If anyone wants to work the ranges above 1G with mfaktc on the Colab (to help the project on [URL="https://www.mersenne.ca/"]mersenne.ca[/URL]), I have devised some code in Python to do it. See below:


[CODE]#Script to automate trial factoring of Mersennes above 1G, using mfaktx.
#Requires wget and curl.
#version history:
#v0.01 - Testing version.
#v0.02 - First public release.

#import needed packages
import sys, os, subprocess, signal, time
#set path to mfaktx
mfaktx_path = "C:\\Users\\Dylan\\Desktop\\mfaktc\\mfaktc-0.21\\"

#names of executables, change if needed
MFAKTX = 'mfaktc.exe'
WGET = 'wget.exe'
CURL = 'curl.exe'

#specify certain parameters for later, when we go and fetch assignments:
TF_LIMIT = str(71)
TF_MIN = str(68)
MAXASSIGNMENTS = str(1)
BIGGEST = str(1)

#changes should not be needed below
print ("---------------------------------")
print ("This is tf1G.py v0.02, a Python script to automate Mersenne trial factoring for exponents above 1 billion.")
print ("It is copyleft, 2019, by Dylan Delgado.")
print ("---------------------------------")

#run checks to see if we have the paths correct
if not os.path.exists(mfaktx_path):
print("The path for Mfaktx does not exist. Check your setting for mfaktx_path.")
sys.exit()
else:
#do we have mfactx?
if not os.path.exists(mfaktx_path + MFAKTX):
print("Mfaktx does not exist.
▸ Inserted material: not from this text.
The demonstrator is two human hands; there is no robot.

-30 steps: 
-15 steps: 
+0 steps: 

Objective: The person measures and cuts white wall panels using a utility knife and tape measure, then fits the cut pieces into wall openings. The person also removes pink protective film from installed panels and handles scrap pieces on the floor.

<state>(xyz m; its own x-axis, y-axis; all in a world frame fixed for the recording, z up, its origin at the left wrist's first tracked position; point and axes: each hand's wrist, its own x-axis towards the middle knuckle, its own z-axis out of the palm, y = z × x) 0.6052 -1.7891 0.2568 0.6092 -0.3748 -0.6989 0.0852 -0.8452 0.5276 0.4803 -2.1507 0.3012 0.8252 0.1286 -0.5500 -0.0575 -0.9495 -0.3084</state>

Check your path or name of your executable.")
sys.exit()
#Now we define our URL
URL = "https://www.mersenne.ca/tf1G.php?download_worktodo=1&tf_limit=" + TF_LIMIT + "&tf_min=" + TF_MIN + "&max_assignments=" + MAXASSIGNMENTS + "&biggest=" + BIGGEST
print(URL)

#delete a file (code courtesy of Brian Gladman)
def delete_file(fn):
if os.path.exists(fn):
try:
os.unlink(fn)
except WindowsError:
pass

#submit work to mersenne.ca
def submit_results():
print("Submitting work...")
subprocess.run([CURL, "-F", "results_file=@results.txt", "https://www.mersenne.ca/bulk-factors.php"])
delete_file(mfaktx_path + "results.txt")
#main loop - fetch work with wget, run mfaktx, and submit results
while(True):
#check if we have a worktodo.txt
if not os.path.exists(mfaktx_path + 'worktodo.txt'):
print("No work to do, fetching more work in 5 seconds...")
time.sleep(5)
submit_results()
subprocess.run([WGET, URL, "-Oworktodo.txt"])
#check if worktodo.txt is empty
elif os.stat(mfaktx_path + "worktodo.txt").st_size == 0:
print("No work to do, fetching more work in 5 seconds...")
time.sleep(5)
submit_results()
subprocess.run([WGET, URL, "-Oworktodo.txt"])
#run mfaktc
subprocess.run([mfaktx_path + MFAKTX])[/CODE]The advantage with this is that this is OS agnostic, so this code can also work on Windows and Mac machines. The only things that should be changed is the path to the executables, the names of them, and the parameters.

chalsall 2019-10-25 00:12

[QUOTE=Dylan14;528855]...I have devised some code in Python to do it. See below:[/QUOTE]

I'm going to have to (perhaps) revisit my opinion that Python is always unreadable.